Werkloos en dakloos, maar te trots om terug naar Polen te gaan: 'Mijn vader ziet me aankomen'
Iedere maandagochtend komen de Poolse daklozen bij elkaar rond het station van Tilburg, meestal de stationshal. Zeven zijn het er dit keer. Mannen van tussen de 25 en 45 jaar oud. Ze krijgen hulp van Anna en Leszek van de Stichting Barka. Anna is maatschappelijk werker, Leszek is ervaringsdeskundige.
"Ik ben hetzelfde als zij."
Papieren komen tevoorschijn. Meestal iets met ziektewet, uitkering of identiteitsbewijzen die ze kwijt zijn.
Vooral bij Leszek vinden ze steun. Zijn ogen verraden dat hij dingen heeft gezien die hij wil maar niet kan vergeten. Zijn huid is getekend door een hard bestaan. Hij verstaat de jongens, letterlijk en figuurlijk: "Ik ben hetzelfde als zij. Mij is het gelukt eruit te komen. Ik was ook alcohol- en drugsverslaafd. Het is voor hen makkelijk om mij te accepteren. Ik was ook zo en ben niet iemand die achter de computer werkt. "
Wat doet het met hem, deze jongens zo te zien? "Dat is natuurlijk confronterend. Vijftien jaar was ik zelf dakloos. Het herinnert me aan een tijd waar ik niet naar terug wil. Maar ik ben blij en trots dat ik weer terug ben bij mijn vrouw en familie."
Iemand die daar alleen nog van kan dromen, is Andreas (36). Hij is via Duitsland naar Nederland gekomen. Hij werkte in het magazijn als orderpicker, verloor zijn baan en daarmee raakte hij ook zijn kamer kwijt. Sindsdien leeft hij op straat. Terug naar huis durft hij niet: "Mijn vader ziet me aankomen met m'n stinkende kleren."
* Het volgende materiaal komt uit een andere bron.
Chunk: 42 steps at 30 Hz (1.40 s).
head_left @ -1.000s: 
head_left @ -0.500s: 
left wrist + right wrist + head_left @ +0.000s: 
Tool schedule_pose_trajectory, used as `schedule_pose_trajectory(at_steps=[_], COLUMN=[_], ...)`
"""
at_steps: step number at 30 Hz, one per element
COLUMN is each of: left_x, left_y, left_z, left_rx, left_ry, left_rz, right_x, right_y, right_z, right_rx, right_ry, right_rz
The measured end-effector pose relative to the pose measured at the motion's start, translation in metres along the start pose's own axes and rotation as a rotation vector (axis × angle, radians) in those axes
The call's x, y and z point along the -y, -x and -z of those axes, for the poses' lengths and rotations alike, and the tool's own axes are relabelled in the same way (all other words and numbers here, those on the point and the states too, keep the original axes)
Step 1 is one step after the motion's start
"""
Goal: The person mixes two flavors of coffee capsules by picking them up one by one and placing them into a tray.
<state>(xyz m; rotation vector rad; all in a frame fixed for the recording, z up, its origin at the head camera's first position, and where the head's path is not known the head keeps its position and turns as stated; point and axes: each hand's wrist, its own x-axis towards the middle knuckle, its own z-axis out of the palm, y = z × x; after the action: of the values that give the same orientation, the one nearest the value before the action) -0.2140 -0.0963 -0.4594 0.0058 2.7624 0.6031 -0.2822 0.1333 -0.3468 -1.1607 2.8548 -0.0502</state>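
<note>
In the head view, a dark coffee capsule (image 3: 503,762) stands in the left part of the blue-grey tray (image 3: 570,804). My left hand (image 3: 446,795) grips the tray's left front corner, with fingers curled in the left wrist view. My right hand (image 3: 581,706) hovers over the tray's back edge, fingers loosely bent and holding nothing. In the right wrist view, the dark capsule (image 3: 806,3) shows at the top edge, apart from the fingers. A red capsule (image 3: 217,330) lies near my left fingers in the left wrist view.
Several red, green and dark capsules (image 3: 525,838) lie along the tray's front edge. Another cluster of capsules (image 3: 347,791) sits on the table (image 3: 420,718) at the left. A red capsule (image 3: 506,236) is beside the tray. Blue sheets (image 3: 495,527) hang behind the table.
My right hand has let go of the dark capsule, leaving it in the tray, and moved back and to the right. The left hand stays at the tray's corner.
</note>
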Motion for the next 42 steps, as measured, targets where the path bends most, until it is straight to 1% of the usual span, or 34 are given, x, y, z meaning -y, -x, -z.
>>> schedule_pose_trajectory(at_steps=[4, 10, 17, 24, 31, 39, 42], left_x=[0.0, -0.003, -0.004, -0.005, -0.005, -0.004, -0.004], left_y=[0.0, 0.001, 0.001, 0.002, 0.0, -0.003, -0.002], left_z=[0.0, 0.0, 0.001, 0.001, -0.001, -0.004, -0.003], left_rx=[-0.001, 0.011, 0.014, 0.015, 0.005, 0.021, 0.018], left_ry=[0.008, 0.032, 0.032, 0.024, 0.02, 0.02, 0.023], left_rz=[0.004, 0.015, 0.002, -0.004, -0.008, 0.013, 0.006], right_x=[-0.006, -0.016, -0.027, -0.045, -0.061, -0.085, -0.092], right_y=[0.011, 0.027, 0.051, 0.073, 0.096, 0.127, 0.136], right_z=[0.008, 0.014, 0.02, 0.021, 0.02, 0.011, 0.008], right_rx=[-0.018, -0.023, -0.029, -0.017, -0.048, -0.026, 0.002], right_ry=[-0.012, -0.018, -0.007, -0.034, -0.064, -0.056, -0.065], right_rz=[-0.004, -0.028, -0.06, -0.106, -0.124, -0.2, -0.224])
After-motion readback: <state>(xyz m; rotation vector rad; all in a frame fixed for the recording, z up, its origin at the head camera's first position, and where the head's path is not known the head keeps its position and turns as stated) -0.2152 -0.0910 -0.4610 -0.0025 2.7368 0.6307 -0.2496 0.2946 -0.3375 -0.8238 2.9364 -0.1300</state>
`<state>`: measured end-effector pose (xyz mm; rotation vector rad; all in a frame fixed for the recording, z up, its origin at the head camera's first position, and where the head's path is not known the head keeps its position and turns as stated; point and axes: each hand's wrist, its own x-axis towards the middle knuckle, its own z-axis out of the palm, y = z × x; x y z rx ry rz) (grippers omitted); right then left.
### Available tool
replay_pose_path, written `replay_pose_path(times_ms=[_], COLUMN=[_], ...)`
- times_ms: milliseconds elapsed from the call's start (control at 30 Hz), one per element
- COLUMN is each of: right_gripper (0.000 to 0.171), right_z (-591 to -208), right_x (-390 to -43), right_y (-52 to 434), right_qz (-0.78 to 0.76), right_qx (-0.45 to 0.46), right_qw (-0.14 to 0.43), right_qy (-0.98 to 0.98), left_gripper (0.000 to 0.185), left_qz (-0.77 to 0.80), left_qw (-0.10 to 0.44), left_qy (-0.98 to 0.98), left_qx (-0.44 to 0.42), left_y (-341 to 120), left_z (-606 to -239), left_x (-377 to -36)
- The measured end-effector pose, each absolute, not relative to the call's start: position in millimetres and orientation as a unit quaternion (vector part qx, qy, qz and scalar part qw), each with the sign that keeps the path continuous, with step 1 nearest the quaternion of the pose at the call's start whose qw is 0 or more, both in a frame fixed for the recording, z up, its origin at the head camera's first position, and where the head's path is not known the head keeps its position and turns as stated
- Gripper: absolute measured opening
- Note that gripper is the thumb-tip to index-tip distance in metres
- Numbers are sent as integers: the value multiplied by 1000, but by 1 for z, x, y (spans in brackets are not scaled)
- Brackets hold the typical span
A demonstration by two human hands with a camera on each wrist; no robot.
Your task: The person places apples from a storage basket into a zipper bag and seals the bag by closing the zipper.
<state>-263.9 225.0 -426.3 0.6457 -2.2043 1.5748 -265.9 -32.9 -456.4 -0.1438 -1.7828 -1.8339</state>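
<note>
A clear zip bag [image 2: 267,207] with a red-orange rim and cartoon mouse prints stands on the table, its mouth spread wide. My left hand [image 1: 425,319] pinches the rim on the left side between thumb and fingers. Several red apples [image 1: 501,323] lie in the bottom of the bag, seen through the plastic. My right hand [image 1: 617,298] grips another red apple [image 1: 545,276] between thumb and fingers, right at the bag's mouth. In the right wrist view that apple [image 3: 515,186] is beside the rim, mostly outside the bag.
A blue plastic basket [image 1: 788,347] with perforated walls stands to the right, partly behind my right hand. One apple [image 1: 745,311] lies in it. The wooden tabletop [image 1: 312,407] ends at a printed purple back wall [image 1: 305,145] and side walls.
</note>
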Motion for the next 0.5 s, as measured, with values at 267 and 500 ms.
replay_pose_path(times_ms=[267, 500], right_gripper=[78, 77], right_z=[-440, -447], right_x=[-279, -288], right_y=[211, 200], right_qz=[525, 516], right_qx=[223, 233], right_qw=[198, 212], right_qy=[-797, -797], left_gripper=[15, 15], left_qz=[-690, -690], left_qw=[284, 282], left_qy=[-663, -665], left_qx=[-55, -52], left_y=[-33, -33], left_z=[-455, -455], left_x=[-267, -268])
Anna Bartmann regelt veel praktische zaken voor de mannen. Ze is maatschappelijk werker voor de Stichting Barka. Op haar tiende is ze vanuit Polen naar Nederland gekomen omdat haar moeder verliefd werd op een Nederlandse man.
"Je gaat naar het westen om geld te verdienen."
Het doel is terugkeer naar Polen, zegt ze: “De meesten gaan terug. De jongens die dat niet doen, waren eerder al verslaafd aan drank of drugs of ze raken hier verslaafd. En zij blijven hangen. Vaak is er schaamte. Want je gaat naar het westen om geld te verdienen. Om dan arm en verslaafd terug te moeten, is een grote barrière.”
Vanuit Tilburg keren iedere maand zo'n twee of drie Polen per maand terug. Barka is ook actief in Eindhoven. Daar heeft de stichting vorig jaar zo'n 150 man gesproken. Van hen zijn er 43 teruggekeerd.
Zij komen in Polen terecht in grote boerderijen die zijn ingericht als woongemeenschap waar ze ook kunnen werken. In zo'n woonboerderij werkt Leszekde helft van het jaar als vrijwilliger. De andere helft is hij in Nederland als straatwerker. Anna: “Daar zijn natuurlijk wel regels: niet drinken, geen discriminatie, geen agressie. Mensen die verslaafd zijn, kunnen eerst naar een kliniek om aan hun verslaving te werken.”
Anna sprak vandaag met Andreas. Het ziet er nu naar uit dat hij hier vertrekt. Andreas' moeder is in Duitsland en ze maakt zich grote zorgen. Barka gaat kijken of het lukt om hem bij haar te brengen.